[Start of Attachment]

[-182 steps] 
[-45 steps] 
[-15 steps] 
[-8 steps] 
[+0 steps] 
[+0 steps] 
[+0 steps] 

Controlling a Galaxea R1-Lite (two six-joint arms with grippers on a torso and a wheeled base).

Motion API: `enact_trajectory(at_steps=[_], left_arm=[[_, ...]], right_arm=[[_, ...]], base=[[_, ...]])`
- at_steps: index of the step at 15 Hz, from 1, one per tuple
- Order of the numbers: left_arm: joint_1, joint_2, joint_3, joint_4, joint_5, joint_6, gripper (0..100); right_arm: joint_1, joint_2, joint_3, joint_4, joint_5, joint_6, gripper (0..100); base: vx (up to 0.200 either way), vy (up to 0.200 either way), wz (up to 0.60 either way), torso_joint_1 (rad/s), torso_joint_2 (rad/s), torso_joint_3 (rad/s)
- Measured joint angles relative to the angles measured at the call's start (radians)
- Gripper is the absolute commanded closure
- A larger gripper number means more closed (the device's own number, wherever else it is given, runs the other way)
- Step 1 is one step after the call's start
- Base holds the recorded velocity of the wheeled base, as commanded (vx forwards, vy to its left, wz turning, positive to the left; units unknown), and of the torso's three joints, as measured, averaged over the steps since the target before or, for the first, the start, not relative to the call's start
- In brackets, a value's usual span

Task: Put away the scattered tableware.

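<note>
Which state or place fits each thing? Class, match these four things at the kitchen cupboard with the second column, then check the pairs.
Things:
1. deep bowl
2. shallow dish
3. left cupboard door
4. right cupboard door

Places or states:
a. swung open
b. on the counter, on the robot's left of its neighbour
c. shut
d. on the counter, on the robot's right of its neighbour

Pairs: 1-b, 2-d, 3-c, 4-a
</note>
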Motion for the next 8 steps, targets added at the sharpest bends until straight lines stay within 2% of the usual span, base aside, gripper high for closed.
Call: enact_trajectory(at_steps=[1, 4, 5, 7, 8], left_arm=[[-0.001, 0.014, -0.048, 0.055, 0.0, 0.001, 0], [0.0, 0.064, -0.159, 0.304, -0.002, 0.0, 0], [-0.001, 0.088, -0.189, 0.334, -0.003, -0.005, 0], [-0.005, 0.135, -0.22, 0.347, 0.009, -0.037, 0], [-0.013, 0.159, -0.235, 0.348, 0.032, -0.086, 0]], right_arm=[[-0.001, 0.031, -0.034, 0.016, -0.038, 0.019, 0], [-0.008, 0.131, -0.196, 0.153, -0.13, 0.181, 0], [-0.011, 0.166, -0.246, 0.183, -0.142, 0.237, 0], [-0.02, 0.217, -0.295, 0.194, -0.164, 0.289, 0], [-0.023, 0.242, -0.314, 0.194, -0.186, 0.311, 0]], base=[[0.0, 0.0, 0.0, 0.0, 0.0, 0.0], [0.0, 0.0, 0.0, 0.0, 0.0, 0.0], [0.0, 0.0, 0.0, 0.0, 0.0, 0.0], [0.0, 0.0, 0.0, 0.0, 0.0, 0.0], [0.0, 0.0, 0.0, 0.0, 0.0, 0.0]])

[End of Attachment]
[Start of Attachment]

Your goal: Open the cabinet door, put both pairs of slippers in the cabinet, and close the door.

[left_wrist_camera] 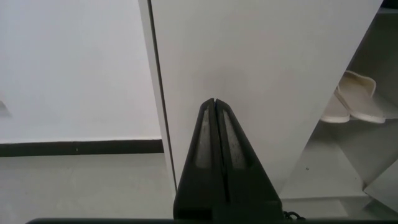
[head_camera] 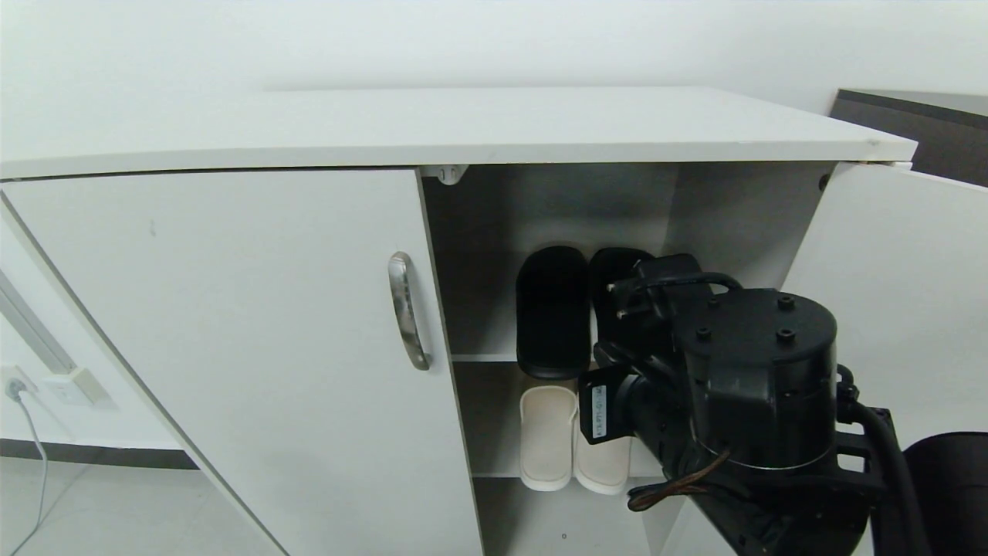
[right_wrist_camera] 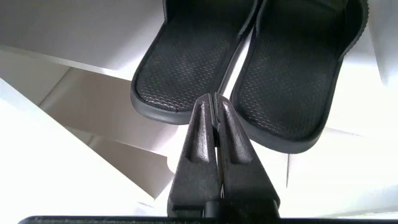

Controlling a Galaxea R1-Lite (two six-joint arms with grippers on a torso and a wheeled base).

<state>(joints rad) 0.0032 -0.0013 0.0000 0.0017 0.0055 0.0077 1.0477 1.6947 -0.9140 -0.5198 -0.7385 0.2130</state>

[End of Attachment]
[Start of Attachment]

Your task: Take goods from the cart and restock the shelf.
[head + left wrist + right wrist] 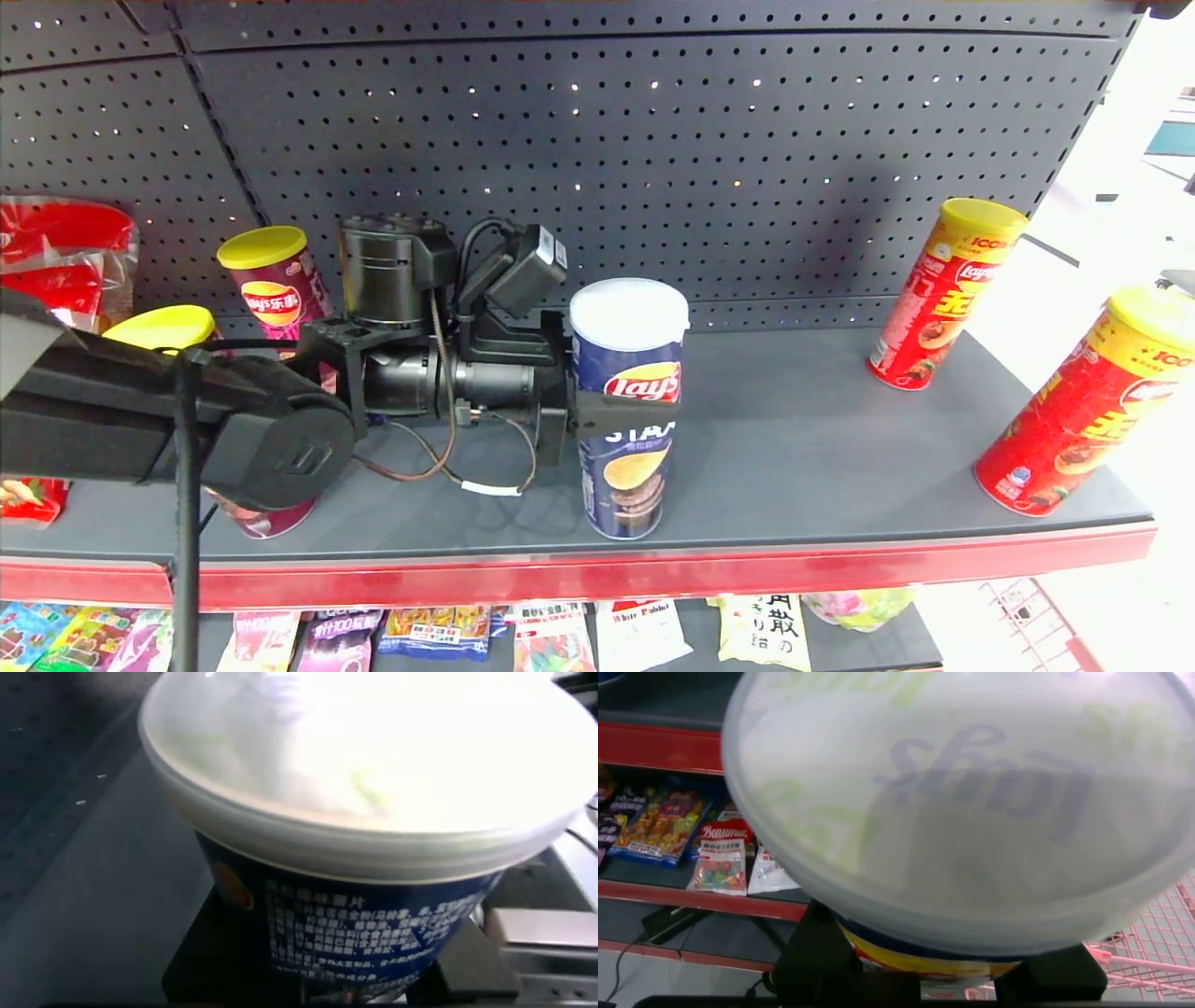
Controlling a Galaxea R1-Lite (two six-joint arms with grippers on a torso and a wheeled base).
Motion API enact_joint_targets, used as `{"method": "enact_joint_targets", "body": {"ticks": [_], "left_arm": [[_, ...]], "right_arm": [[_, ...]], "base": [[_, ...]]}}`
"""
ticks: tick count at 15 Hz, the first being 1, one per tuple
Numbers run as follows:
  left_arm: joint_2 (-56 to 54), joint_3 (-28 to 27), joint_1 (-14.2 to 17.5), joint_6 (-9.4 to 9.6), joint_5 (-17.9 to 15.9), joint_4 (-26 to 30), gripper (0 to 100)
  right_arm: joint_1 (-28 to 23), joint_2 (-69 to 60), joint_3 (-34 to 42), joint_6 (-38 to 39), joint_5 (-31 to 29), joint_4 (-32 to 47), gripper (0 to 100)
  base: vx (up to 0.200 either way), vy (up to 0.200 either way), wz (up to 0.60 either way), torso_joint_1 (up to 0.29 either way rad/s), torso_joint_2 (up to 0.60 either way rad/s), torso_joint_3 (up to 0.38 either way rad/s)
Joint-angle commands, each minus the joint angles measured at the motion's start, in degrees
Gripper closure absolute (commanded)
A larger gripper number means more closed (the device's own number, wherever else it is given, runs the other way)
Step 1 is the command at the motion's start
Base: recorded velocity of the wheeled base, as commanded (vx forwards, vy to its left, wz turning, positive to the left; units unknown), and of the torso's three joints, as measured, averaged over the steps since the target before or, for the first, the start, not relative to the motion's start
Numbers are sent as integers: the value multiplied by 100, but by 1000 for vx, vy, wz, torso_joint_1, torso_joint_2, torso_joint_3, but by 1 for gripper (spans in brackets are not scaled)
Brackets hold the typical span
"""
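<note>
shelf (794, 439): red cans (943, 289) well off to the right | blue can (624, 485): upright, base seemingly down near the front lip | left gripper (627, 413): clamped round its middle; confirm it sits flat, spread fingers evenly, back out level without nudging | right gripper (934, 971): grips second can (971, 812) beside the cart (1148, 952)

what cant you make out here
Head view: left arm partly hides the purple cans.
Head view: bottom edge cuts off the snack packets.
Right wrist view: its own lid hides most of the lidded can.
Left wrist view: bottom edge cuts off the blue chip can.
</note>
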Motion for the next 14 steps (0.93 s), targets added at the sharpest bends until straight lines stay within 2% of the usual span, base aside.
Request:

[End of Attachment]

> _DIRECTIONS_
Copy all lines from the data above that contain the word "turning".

> _EXPECTED ANSWER_
- Base holds the recorded velocity of the wheeled base, as commanded (vx forwards, vy to its left, wz turning, positive to the left; units unknown), and of the torso's three joints, as measured, averaged over the steps since the target before or, for the first, the start, not relative to the call's start
Base: recorded velocity of the wheeled base, as commanded (vx forwards, vy to its left, wz turning, positive to the left; units unknown), and of the torso's three joints, as measured, averaged over the steps since the target before or, for the first, the start, not relative to the motion's start

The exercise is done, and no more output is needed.